*** Opening of Given records ***
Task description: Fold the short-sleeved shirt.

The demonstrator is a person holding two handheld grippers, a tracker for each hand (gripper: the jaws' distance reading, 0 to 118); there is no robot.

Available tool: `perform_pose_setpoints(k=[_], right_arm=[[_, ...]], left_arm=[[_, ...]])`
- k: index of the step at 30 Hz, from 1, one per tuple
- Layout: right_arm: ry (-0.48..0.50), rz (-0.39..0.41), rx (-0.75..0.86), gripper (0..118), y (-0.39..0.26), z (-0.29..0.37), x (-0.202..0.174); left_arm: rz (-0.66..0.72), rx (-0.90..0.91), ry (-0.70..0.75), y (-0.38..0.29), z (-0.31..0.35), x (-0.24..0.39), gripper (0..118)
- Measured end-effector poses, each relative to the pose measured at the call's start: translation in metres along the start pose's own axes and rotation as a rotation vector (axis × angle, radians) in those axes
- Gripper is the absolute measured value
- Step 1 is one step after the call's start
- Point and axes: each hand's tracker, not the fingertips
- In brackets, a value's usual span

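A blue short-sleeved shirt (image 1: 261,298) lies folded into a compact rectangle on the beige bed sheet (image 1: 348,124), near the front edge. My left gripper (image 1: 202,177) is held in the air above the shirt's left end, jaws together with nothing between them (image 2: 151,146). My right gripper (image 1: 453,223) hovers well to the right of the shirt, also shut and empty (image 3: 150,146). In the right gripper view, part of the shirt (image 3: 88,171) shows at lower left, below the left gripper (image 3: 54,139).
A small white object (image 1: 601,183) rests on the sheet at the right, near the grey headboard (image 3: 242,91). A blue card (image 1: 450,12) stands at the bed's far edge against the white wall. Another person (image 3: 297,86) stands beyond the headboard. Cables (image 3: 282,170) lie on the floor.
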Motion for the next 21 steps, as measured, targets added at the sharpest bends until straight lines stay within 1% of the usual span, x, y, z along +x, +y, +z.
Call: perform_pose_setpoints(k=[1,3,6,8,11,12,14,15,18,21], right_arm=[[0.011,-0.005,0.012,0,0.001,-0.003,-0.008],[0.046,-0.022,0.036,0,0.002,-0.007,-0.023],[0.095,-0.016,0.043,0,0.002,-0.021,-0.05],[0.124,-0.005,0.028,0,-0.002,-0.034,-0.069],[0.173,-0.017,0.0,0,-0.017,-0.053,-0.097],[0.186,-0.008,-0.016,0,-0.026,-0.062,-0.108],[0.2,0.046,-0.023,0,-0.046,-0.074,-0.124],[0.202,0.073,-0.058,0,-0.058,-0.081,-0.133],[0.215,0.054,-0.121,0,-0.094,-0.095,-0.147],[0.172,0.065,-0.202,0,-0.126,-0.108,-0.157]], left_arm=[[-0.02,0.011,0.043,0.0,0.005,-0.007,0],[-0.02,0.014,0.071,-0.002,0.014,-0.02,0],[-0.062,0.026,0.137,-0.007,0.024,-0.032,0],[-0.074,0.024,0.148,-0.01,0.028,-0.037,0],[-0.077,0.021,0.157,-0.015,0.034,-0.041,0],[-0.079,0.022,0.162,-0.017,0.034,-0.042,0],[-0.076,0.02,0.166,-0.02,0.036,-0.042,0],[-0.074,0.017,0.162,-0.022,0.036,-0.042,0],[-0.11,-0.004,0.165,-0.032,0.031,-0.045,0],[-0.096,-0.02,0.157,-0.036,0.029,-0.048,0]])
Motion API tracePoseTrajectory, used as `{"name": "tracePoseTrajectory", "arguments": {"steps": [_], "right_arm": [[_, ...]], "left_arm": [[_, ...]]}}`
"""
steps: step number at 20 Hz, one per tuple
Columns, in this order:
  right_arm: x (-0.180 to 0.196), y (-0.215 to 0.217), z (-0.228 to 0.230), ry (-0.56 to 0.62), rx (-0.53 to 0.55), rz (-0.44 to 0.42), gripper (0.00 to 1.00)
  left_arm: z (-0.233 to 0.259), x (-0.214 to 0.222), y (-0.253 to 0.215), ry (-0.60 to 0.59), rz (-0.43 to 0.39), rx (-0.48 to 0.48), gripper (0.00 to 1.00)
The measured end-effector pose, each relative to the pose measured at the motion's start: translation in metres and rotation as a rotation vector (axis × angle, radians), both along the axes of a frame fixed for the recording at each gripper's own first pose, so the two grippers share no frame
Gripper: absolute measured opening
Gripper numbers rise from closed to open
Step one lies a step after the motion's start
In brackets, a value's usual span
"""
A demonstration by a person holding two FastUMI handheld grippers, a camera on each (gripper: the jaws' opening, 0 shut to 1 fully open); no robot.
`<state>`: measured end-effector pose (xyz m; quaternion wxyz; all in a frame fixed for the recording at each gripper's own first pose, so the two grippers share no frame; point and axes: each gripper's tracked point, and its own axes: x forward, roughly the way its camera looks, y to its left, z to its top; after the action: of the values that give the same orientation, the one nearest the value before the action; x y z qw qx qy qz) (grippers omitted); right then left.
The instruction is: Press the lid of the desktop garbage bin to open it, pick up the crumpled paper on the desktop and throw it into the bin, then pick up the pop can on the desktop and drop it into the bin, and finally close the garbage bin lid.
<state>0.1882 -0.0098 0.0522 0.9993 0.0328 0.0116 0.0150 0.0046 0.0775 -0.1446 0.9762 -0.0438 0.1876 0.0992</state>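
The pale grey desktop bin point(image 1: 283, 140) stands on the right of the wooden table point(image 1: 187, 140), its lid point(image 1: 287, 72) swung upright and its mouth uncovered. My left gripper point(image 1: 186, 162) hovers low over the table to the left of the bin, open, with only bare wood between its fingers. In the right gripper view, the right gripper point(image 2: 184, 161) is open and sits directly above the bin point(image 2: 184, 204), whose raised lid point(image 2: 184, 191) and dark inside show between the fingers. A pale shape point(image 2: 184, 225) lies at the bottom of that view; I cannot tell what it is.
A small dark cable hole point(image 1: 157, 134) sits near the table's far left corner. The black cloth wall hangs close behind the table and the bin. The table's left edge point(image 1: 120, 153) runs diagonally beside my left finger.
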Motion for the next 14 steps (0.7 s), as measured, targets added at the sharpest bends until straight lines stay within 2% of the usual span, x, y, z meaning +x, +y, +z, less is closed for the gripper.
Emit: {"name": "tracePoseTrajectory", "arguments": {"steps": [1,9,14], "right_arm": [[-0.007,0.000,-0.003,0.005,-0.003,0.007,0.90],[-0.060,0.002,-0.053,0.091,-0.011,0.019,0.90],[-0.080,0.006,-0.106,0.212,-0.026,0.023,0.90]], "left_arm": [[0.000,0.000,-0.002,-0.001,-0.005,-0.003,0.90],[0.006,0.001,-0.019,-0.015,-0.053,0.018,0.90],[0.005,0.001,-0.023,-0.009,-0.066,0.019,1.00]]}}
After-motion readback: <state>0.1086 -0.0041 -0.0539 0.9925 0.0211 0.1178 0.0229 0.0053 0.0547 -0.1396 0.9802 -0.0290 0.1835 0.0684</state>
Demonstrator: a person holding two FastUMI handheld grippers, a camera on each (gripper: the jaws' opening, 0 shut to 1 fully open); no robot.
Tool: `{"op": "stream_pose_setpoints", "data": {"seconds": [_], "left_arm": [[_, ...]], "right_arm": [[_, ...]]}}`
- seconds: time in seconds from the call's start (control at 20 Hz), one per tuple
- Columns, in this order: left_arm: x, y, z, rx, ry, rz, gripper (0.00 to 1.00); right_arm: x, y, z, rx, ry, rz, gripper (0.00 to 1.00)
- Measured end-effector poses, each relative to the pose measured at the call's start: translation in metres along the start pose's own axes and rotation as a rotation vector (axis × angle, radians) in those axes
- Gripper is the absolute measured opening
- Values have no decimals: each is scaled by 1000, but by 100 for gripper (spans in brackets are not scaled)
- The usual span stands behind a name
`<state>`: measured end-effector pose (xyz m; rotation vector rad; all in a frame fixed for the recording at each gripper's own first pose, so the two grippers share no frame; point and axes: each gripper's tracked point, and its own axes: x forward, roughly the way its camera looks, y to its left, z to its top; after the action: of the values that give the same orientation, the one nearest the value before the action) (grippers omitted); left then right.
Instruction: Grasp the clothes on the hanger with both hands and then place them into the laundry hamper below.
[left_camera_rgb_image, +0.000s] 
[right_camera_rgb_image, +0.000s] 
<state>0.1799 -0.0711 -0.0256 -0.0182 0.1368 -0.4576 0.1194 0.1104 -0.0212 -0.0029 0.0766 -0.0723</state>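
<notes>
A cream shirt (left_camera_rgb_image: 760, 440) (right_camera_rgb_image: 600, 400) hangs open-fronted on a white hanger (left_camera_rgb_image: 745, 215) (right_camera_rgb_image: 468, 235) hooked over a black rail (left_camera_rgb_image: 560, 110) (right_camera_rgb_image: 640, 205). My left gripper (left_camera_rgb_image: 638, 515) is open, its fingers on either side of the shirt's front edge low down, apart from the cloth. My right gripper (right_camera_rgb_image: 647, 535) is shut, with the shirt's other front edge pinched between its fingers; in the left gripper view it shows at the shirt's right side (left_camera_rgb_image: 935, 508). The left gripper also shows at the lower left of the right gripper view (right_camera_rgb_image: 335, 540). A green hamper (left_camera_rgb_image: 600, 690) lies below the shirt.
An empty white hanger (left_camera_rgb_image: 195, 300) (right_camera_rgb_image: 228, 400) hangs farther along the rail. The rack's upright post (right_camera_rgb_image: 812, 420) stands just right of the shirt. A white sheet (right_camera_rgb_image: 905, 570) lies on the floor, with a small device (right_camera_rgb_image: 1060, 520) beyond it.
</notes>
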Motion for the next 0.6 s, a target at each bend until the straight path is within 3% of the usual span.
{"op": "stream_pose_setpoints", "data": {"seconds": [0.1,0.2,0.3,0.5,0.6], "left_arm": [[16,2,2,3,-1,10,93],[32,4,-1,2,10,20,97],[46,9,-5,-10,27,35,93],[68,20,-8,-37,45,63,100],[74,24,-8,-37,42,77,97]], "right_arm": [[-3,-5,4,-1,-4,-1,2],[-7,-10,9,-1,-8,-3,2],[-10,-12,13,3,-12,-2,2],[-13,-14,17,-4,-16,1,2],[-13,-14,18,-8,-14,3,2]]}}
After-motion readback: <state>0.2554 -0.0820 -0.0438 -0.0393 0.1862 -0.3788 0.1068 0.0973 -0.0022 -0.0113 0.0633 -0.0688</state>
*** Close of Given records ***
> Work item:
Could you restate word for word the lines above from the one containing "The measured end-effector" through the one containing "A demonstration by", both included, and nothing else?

> Task output:
The measured end-effector pose, each relative to the pose measured at the motion's start: translation in metres and rotation as a rotation vector (axis × angle, radians), both along the axes of a frame fixed for the recording at each gripper's own first pose, so the two grippers share no frame
Gripper: absolute measured opening
Gripper numbers rise from closed to open
Step one lies a step after the motion's start
In brackets, a value's usual span
"""
A demonstration by a person holding two FastUMI handheld grippers, a camera on each (gripper: the jaws' opening, 0 shut to 1 fully open); no robot.

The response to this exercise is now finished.